- What is needed -
Your result should be every line of the records below that contains the word "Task".

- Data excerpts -
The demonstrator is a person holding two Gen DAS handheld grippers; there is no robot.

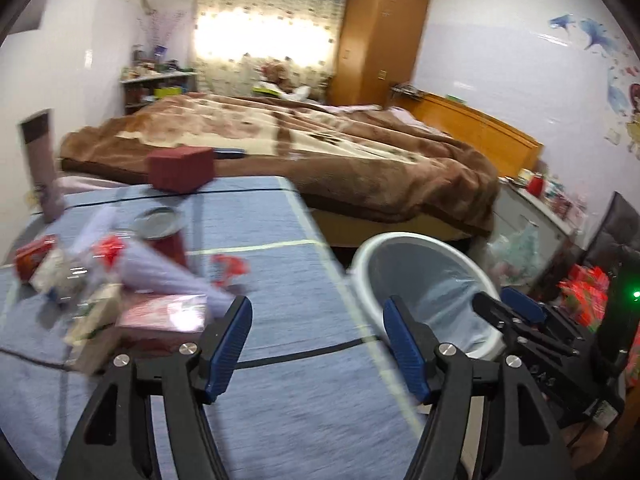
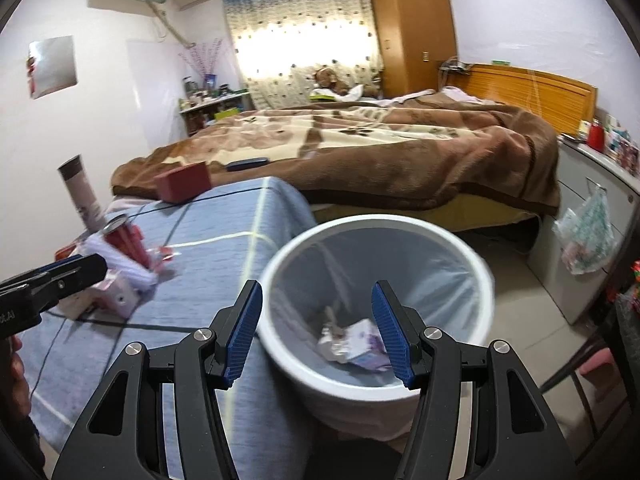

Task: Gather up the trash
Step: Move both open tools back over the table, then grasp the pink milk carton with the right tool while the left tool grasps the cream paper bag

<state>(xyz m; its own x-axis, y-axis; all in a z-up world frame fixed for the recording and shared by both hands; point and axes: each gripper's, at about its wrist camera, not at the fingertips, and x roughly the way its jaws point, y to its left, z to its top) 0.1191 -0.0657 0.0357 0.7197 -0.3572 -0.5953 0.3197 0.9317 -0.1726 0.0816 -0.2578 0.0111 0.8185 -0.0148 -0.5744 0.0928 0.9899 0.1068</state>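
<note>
A white trash bin [image 2: 476,276] with a clear liner stands on the floor beside the blue-clothed table [image 2: 208,248]. Crumpled paper and a small purple-white carton [image 2: 360,346] lie in it. My right gripper [image 2: 316,332] is open and empty above the bin. My left gripper [image 1: 318,344] is open and empty over the table's right edge, with the bin [image 1: 372,256] to its right. A pile of trash [image 1: 120,292] lies on the table's left: wrappers, a lilac paper cone, a red can [image 1: 164,236], small cartons. The pile also shows in the right wrist view [image 2: 124,264].
A dark red box [image 1: 180,168] and a tall grey-pink tube [image 1: 42,164] stand at the table's far side. A bed with a brown blanket [image 1: 320,140] lies behind. A grey cabinet [image 2: 592,220] with a hanging plastic bag stands right of the bin.
</note>
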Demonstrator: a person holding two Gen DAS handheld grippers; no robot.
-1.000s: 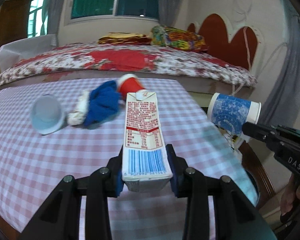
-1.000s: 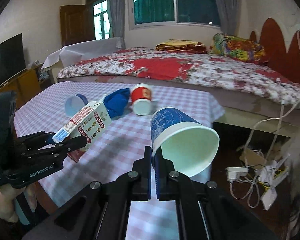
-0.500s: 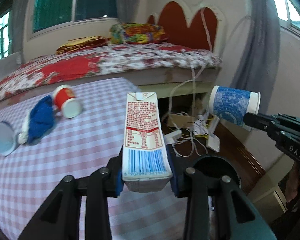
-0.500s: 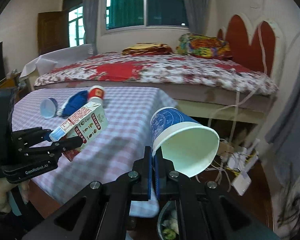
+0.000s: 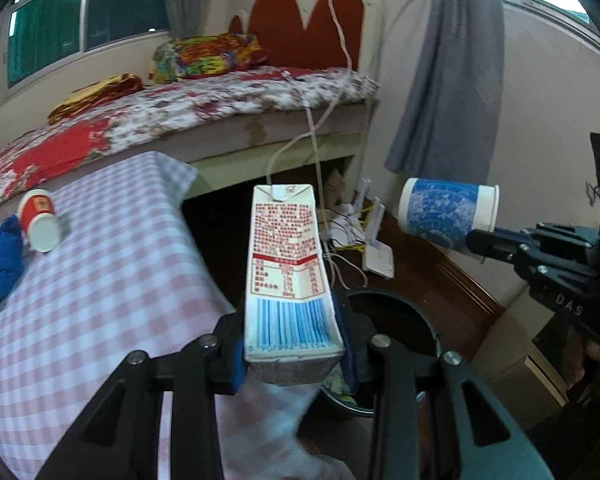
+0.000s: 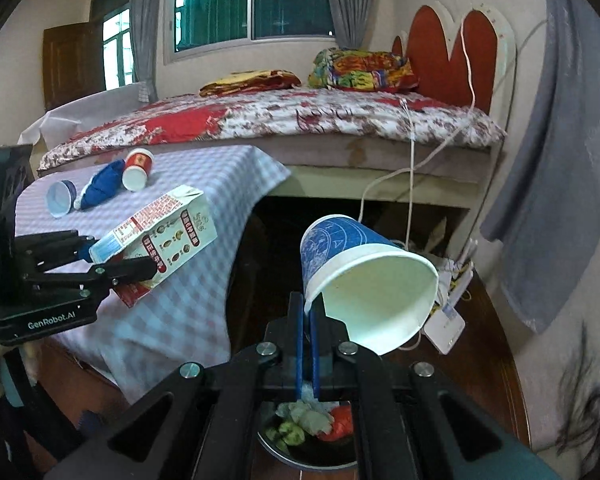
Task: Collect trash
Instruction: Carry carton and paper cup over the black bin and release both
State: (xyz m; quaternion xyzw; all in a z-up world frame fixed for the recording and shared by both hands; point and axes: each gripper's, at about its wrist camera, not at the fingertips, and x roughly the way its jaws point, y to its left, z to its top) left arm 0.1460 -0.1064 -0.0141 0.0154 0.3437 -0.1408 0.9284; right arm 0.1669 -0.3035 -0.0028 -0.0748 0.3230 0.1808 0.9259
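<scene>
My left gripper is shut on a white and red milk carton, held in the air past the table's right edge, above a dark trash bin on the floor. The carton also shows in the right wrist view. My right gripper is shut on the rim of a blue and white paper cup, mouth toward the camera, above the same bin, which holds crumpled trash. The cup also shows in the left wrist view.
On the checked tablecloth lie a red paper cup, a blue cloth and a pale blue cup. A bed stands behind. White cables and a power strip lie on the floor by the wall.
Both grippers have swung right, off the table, with the carton and the cup still held. The trash bin has come into view under them.
</scene>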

- Response below -
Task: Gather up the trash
Task: Collect trash

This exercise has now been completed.